_Description of the task:_
Below are the entries; return every line among them that holds the word "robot".

_Provided entries:_

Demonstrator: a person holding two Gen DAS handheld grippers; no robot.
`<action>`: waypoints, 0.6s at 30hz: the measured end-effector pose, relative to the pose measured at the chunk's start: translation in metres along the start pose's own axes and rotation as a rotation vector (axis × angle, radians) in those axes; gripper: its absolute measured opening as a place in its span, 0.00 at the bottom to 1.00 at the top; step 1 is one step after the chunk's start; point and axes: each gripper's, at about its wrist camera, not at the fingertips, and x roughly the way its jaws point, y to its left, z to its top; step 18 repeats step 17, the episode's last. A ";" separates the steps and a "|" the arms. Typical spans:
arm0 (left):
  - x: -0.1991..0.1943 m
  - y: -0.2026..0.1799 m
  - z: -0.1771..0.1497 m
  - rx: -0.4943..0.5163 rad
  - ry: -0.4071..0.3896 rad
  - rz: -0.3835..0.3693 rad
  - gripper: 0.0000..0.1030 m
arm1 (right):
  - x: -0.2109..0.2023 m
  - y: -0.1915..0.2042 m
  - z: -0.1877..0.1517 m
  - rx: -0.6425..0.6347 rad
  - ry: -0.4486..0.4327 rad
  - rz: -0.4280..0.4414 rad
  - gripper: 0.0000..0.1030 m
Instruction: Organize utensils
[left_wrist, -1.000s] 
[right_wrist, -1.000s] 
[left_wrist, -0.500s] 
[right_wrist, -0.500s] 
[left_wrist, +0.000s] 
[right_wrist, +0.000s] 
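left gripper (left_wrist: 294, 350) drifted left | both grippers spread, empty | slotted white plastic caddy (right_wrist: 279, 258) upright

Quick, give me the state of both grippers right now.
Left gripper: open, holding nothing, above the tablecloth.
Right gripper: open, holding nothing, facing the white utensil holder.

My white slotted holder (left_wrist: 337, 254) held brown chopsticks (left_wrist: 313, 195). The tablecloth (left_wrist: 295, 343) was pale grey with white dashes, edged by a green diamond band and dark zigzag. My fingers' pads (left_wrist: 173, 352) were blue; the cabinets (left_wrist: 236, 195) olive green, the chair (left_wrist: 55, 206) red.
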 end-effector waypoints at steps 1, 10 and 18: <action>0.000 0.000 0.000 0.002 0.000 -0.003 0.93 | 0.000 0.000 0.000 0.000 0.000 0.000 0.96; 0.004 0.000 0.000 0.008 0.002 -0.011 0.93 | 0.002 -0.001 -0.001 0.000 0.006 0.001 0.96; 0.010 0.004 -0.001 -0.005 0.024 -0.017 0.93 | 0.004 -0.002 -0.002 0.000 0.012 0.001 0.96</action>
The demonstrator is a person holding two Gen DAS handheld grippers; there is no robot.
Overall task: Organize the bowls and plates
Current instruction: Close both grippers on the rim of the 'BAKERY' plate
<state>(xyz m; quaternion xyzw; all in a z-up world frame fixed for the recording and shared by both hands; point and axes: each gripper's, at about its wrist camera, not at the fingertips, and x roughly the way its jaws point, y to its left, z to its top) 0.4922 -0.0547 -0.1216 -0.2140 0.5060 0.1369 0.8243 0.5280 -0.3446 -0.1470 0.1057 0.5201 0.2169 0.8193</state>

_Task output:_
Demonstrator: a person holding two Gen DAS handheld grippers; no robot.
The demonstrator is a person holding two Gen DAS handheld grippers; there is no robot.

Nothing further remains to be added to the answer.